Core Concepts

Overview

This section covers some of the most fundamental operations of both languages. These include variable/object assignment, data type/class, arithmetic, etc. External data are not included in this page.

Note that any line in a code chunk preceded by a hashtag (#) is a “comment” and is not evaluated in either language. Including comments is generally good practice because it allows humans to read and understand code that may otherwise be unclear to them.

Assignment

At its most basic, we want to store data in code in such a way that we can use / manipulate it via our scripts. This requires assigning data to a variable/object with the assignment operator.

In R, the assignment operator is <-. To use it, the name of the new object-to-be is on the left of the arrow and the information to assign is on the right.

# Make a simple object
a <- 2

# Check it out
a
[1] 2

In Python, the assignment operator is =. To use it, the name of the new object-to-be is on the left of the equal sign and the information to assign is on the right.

# Make a simple object
a = 2

# Check it out
a
2

Once we’ve created a variable/object we can then use the information stored inside of it in downstream operations!

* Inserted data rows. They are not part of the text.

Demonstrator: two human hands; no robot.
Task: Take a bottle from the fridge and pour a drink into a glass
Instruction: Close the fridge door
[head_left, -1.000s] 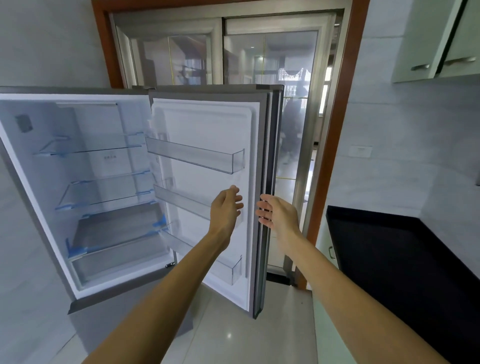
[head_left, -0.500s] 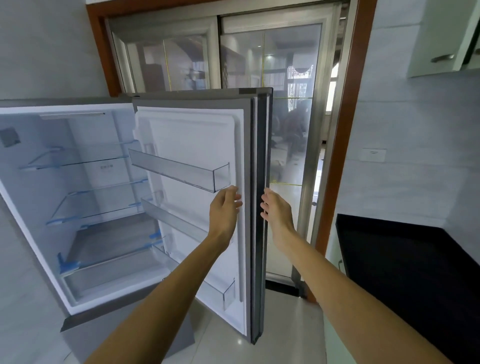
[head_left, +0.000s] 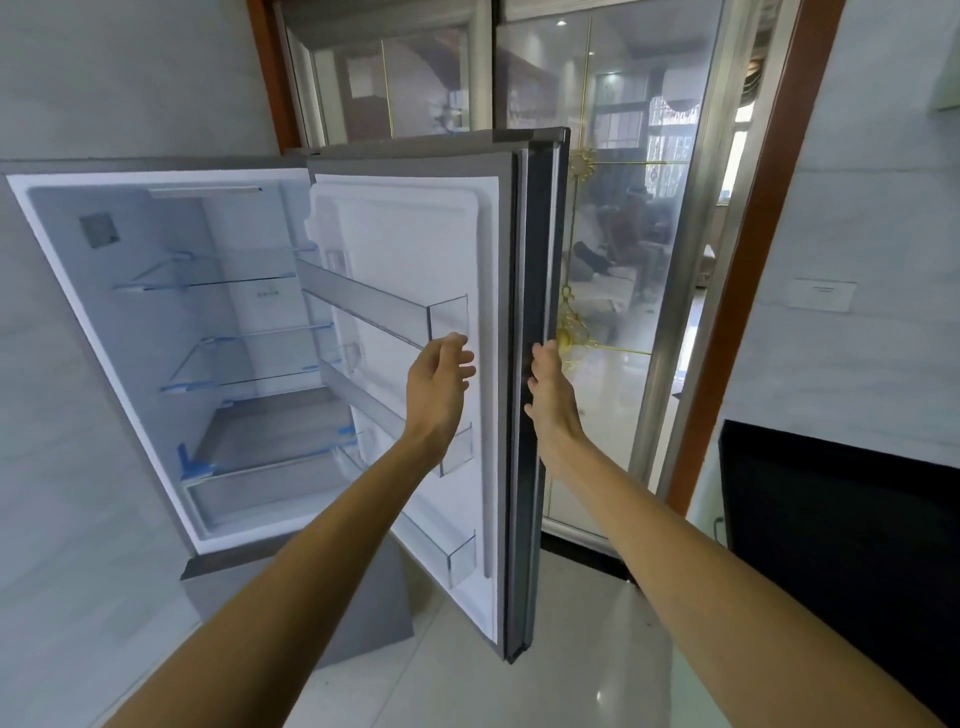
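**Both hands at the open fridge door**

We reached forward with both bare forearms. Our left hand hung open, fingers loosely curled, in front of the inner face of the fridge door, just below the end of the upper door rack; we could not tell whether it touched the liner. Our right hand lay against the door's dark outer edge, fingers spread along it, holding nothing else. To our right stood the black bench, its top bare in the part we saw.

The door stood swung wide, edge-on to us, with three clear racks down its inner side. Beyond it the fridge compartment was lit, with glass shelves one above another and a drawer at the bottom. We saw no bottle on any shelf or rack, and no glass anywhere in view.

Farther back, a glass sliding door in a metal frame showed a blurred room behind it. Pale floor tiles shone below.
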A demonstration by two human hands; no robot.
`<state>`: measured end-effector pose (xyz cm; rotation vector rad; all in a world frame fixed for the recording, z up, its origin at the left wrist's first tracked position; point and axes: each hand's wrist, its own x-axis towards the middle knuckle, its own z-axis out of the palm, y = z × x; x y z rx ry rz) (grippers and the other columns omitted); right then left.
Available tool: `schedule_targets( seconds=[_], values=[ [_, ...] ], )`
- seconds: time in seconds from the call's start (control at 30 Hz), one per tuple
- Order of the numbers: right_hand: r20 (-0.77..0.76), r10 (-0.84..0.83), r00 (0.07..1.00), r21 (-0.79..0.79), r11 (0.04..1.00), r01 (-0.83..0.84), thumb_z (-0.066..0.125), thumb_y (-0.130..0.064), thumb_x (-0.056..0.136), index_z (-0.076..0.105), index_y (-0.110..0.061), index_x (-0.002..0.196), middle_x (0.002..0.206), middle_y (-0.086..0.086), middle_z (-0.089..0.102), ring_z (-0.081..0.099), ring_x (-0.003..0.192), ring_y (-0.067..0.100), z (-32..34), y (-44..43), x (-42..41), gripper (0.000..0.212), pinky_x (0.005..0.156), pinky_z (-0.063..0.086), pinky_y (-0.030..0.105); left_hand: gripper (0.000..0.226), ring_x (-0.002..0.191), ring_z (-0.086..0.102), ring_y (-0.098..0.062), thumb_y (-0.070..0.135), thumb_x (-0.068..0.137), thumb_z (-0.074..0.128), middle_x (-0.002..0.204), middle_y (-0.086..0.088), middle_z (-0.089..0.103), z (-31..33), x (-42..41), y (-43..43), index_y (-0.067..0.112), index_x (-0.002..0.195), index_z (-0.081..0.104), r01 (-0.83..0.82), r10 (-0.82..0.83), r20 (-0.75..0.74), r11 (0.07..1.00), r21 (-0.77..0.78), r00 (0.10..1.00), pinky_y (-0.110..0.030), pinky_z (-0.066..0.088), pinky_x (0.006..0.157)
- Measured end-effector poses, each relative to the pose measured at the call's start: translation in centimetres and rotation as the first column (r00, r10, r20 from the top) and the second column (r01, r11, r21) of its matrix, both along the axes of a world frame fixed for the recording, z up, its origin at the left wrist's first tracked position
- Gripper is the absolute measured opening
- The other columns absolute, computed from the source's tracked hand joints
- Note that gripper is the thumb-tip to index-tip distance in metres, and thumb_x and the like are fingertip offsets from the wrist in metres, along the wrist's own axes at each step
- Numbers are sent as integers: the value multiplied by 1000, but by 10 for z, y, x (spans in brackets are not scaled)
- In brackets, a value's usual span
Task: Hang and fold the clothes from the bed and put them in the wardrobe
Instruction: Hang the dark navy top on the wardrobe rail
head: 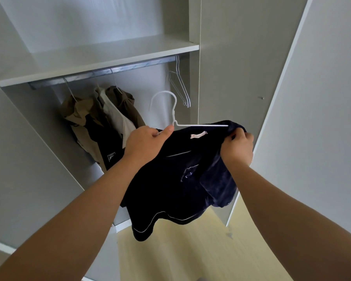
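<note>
Dark navy garment (170, 183), with white piping along its hem and a pale pink label (199, 134) at its neck, was held in mid-air at the centre of the frame, in front of the open wardrobe. It was draped over a white hanger (173, 114), whose hook rose free above the cloth, pointing toward the upper centre of the frame, not on the rail. One hanger arm ran bare to the right, its end tucked under the garment's shoulder.

Left hand (146, 141), centre-left, gripped the garment's collar edge together with the hanger just below the hook's neck. Its fingers were curled round them and the thumb (168, 129) lay stretched toward the junction of the hanger's arms.

Right hand (238, 147), centre-right, pinched the cloth at the far end of the bare hanger arm; its fingers (236, 131) were bent over a fold of the navy fabric there.

Behind, in the upper left, a metal rail (101, 71) ran beneath a grey shelf (109, 57). From it hung brown, cream and dark clothes (101, 122), and nearer the right end some empty hangers (179, 86). A wardrobe door (322, 98) stood open at the right. Pale wooden floor (180, 250) filled the lower centre.
</note>
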<state>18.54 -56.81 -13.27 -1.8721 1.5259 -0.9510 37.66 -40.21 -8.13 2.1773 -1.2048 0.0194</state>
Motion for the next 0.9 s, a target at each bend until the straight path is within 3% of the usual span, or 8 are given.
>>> schedule_targets(
  seconds=[0.13, 0.2, 0.33, 0.5, 0.6, 0.67, 0.8, 0.9],
  values=[
    [234, -3, 972, 177, 983, -39, 37, -21, 96, 49, -20, 100, 114, 5, 58, 56, 85, 24, -4, 0, -11, 13, 74, 44, 37, 73, 45, 36, -13, 75, 92, 42, 46, 2, 31, -5, -5, -2, 16, 52, 31, -24, 25, -38, 1000, 20, 999, -34, 35, 53],
    [333, -1, 943, 227, 971, -79, 42, -31, 92, 48, -21, 104, 113, 6, 61, 60, 90, 23, -5, 4, -15, 17, 77, 48, 38, 73, 45, 35, -13, 76, 92, 42, 45, 3, 30, -7, -10, -5, 16, 51, 30, -37, 38, -33, 999, 14, 999, -34, 33, 52],
    [208, 19, 978, 260, 963, -74, 62, -43, 82, 37, -18, 121, 118, 2, 46, 56, 94, 26, -6, 5, -27, 53, 78, 48, 41, 73, 42, 32, -11, 80, 89, 39, 42, 7, 26, -9, -24, -13, 19, 50, 27, -42, 42, 15, 999, 27, 999, -28, 29, 49],
    [149, -29, 988, 345, 938, -25, 46, -22, 92, 35, -14, 121, 102, 8, 59, 63, 86, 29, -14, -6, -46, 33, 79, 57, 49, 76, 43, 34, -13, 86, 84, 36, 42, 6, 25, -13, -35, -22, 20, 49, 25, -54, 51, 42, 997, 63, 998, -30, 31, 47],
    [-21, 18, 1000, 327, 945, -10, 41, -11, 90, 46, -6, 120, 96, 7, 58, 62, 86, 30, -15, -15, -59, 31, 73, 56, 42, 79, 41, 36, -14, 92, 81, 30, 41, 5, 26, -19, -39, -26, 19, 49, 25, -69, 62, 88, 994, 87, 994, -30, 31, 46],
    [-241, 98, 965, 288, 957, -25, 46, -6, 88, 56, -6, 99, 94, 10, 61, 63, 79, 29, -11, -21, -71, 15, 67, 54, 38, 81, 41, 39, -16, 91, 83, 25, 42, 3, 31, -24, -39, -26, 17, 49, 29, -90, 67, 165, 987, 134, 984, -29, 29, 44],
    [-715, 162, 680, 174, 983, -52, 54, -5, 84, 55, -15, 75, 76, 3, 59, 56, 61, 20, 20, -34, -85, 14, 51, 43, 27, 83, 46, 46, -19, 88, 84, 15, 47, -2, 40, -41, -42, -26, 15, 50, 35, -39, -39, 250, 953, 301, 967, -31, 33, 49],
    [-759, 40, 649, -91, 982, -167, 54, -6, 85, 55, -12, 87, 77, 1, 49, 47, 59, 20, 40, -44, -89, 6, 55, 40, 30, 91, 48, 47, -18, 93, 77, 4, 50, -3, 40, -51, -53, -31, 14, 49, 40, 105, -197, 239, 932, 348, 951, -34, 39, 53]
  ],
)
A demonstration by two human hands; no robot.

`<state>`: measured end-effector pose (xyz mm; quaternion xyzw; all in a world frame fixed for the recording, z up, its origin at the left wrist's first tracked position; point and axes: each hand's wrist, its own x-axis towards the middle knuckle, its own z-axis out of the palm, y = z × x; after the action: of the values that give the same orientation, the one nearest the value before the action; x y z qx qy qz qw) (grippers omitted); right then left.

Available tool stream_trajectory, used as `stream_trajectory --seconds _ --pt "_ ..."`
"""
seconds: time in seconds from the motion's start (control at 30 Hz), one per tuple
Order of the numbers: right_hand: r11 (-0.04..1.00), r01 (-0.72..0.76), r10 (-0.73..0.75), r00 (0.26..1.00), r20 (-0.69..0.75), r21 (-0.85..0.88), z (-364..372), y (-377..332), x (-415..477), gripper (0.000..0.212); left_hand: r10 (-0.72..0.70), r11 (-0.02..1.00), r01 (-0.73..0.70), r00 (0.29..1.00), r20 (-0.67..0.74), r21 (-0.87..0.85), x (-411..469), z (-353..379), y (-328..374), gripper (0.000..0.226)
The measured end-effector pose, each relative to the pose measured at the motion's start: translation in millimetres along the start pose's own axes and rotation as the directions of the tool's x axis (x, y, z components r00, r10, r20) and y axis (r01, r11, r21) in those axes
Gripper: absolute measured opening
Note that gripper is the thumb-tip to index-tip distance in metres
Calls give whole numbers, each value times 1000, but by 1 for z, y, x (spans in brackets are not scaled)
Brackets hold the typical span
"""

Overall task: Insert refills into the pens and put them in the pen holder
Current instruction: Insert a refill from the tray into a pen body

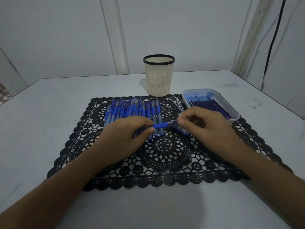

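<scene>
One pen [162, 125] is held level above the black mat [165, 156]. It is pinched at the barrel by the left hand [125, 134] and at the tip end by the right hand [208, 128], so both hands are closed on it. This two-handed hold is judged to suit working the tip end so a refill can go in. Whether a refill is already inside cannot be told. The other pens [132, 109] are laid side by side behind the hands, in easy reach. The refills [208, 104] are packed lengthwise in the white tray [235, 119] at right. The pen holder [159, 75] is stood upright on the tabletop [49, 113] at the mat's far edge; no pens show above its rim.
</scene>
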<state>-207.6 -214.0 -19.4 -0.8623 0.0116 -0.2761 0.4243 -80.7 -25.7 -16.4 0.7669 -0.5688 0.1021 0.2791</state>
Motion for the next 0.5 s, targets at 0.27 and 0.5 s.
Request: stream_trajectory --seconds 0.27,0.5 --pt "997 -26 28 999 28 -67 1 8 0 27 -31 999 31 999 -28 -18 -1 2 -8 39" --pt "798 295 -158 944 290 -526 6 19 -2 19 -51 998 50 998 -44 -32 -1 2 -12 38"
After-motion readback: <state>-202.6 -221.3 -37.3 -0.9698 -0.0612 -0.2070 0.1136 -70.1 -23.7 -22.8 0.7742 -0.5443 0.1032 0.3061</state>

For example, we could perform basic arithmetic on our variable/object and assign the result to a new variable/object.

Addition, subtraction, multiplication, and division share operators across both languages (+, -, *, and / respectively). However, in R exponents use ^.

# Raise to an exponent
b <- a^3

# Check out the result
b
[1] 8

Addition, subtraction, multiplication, and division share operators across both languages (+, -, *, and / respectively). However, in Python exponents use **

# Raise to an exponent
b = a**3

# Check out the result
b
8

Type & Class

Some operations are only possible on some categories of information. For instance, we can only perform arithmetic on numbers. In Python this is known as the variable’s type & while in R this is the object’s class. In either case, it’s important to know–and be able to check–this information about the variables/objects with which we are working.

In R we use the class function to get this information. Note that the names of R classes sometimes differ from their equivalents in Python.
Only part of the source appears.